◆ **WHAT IS EXPECTED**:
Report every line of the material that contains the string "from".

◆ **RECORDS PROVIDED**:
------------------------------------------------------------------------

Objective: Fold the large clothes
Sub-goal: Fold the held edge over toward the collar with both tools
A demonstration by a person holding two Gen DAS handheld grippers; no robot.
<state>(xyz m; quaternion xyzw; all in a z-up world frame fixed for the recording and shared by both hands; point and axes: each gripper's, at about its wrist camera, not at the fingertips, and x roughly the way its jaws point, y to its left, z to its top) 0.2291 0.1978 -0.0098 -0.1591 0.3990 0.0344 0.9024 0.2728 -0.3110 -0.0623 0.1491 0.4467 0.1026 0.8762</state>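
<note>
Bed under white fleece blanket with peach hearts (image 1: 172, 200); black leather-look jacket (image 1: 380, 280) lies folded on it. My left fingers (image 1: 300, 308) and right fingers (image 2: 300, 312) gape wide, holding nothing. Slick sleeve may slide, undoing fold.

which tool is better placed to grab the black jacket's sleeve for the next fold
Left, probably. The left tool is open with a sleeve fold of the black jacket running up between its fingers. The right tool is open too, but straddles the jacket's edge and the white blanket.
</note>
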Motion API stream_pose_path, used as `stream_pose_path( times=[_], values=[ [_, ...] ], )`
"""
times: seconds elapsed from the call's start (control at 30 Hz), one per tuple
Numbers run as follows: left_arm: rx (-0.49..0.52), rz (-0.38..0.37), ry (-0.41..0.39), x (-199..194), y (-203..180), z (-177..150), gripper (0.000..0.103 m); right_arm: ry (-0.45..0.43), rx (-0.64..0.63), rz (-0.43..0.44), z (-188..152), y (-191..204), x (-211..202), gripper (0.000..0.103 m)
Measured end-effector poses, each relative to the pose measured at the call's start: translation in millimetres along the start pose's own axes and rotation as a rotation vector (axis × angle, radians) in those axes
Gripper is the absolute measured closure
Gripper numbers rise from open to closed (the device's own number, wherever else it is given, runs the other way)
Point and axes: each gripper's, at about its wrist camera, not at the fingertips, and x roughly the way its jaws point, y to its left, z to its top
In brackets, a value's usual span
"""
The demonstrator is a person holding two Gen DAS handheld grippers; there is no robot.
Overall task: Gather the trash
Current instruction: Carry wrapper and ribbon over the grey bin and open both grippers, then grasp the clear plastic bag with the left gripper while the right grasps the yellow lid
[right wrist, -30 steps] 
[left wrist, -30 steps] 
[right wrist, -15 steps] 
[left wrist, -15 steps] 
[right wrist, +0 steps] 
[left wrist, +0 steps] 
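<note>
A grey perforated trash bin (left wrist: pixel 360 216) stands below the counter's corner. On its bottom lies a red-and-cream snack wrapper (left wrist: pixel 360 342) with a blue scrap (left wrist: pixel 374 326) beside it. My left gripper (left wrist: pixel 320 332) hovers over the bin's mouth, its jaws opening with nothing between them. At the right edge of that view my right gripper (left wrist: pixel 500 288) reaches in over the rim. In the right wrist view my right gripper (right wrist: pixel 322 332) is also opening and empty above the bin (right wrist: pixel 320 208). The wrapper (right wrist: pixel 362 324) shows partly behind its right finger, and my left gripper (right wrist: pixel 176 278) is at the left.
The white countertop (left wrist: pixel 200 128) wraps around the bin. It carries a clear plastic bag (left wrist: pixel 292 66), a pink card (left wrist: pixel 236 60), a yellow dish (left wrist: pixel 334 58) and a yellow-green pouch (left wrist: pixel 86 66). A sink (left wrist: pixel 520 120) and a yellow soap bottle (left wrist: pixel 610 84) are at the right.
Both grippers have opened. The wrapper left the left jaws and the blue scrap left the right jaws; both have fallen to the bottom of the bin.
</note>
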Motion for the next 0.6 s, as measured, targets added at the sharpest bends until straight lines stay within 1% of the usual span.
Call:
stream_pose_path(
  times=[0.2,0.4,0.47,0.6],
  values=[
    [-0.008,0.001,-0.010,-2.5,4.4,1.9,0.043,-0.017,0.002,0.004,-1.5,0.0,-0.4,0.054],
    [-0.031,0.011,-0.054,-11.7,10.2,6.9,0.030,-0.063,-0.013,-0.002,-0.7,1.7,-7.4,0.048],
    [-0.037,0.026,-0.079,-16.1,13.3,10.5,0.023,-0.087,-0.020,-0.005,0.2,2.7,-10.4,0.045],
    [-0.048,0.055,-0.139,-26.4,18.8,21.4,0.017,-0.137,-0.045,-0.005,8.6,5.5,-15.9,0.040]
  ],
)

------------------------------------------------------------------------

◆ **OUTPUT FOR THIS EXERCISE**:
times: seconds elapsed from the call's start (control at 30 Hz), one per tuple
Gripper numbers rise from open to closed (the device's own number, wherever else it is given, runs the other way)

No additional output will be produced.